Mr.Children歌詞解釈記

ミスチルファン歴30年。

桜井さんの風邪と、思い出した22年前の大阪城ホール公演

大阪公演の風邪による中止から、2週間が経ちました。

そして6月13日(土)、香川公演。

香川に参加した知人がいたので、桜井さんの様子を聞いてみました。

その人はDISCOVERYツアーの頃からライブに通っていて、桜井さんの声や普段のパフォーマンスもよく知っている人です。

 

「桜井さん、どうだった?」

そう聞くと、

「声はかなり良かった。

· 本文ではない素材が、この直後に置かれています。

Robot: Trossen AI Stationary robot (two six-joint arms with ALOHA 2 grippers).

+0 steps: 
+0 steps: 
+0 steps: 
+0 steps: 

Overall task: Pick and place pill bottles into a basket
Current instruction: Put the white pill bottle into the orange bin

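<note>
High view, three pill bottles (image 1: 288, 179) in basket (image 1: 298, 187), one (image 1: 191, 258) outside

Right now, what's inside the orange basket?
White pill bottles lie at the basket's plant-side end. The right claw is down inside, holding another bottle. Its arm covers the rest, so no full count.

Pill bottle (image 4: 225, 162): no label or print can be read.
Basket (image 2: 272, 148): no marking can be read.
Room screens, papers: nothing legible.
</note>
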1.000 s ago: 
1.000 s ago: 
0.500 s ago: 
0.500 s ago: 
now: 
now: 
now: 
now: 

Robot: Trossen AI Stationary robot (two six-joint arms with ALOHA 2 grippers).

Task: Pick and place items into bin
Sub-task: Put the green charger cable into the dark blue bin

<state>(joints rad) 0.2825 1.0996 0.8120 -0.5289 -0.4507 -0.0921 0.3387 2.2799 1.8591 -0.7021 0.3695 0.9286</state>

若干気になるところもあったけど、許容範囲」

との返事。

さらに、一緒に行った人(ミスチルのライブが初めてだったそうです)は、終始

「桜井さん歌がうまい!」

と言っていたそうです。

その言葉を聞いて、正直ほっとしました。中止の知らせを見た時は、「大丈夫なんだろうか」と心配の方が先に立っていたので。


22年前の大阪城ホール

知人の話を聞きながら、ふと、あるライブを思い出しました。

今から22年前。

2004年の『シフクノオト』ツアー、大阪城ホールです。

あの日のことは、今でもよく覚えています。オープニングから、なんとなく違和感がありました。

「あれ? 今日は少し声が違うかも」

そんなふうに感じていたんです。すると最初のMCで、桜井さんがひと言。

「わかる?」

喉の不調のことでした。

「やっぱりそうだったんだ」と思ったのを覚えています。

でも、そこからのライブが本当にすごかった。

会場から送られる声援。
客席全体の空気。

途中には観客が一緒に歌うような場面もありました。

あの時、

「ライブって、演奏している側と観ている側で作るものなんだな」

そう思ったことを今でも覚えています。

そして不思議なことに、後半になるほど声が出ているように聴こえたんです。

もちろん実際のところは分かりません。

でも、あの日は声に魂が乗っているように聴こえたんです。

歌の上手さや技術だけではない。

何かを伝えたいという気持ちそのものが、歌になっているようでした。

Mr.Childrenのライブを30年近く見てきましたが、今でも自分の中ではベスト3に入る公演です。


だからこそ

あの日の桜井さんは、喉の不調を抱えながらも歌い切りました。

今でも忘れられないライブです。

でも、あれから22年。今の桜井さんは、また違う時間を歩いています。

年齢も違う。

背負っているものも違う。

だからこそ、無理だけはしてほしくない。

知人の話を聞いて、肩の力が少し抜けました。そして同時に、22年前の大阪城ホールを思い出しました。

あの日、必死に歌っていた桜井さんの姿を。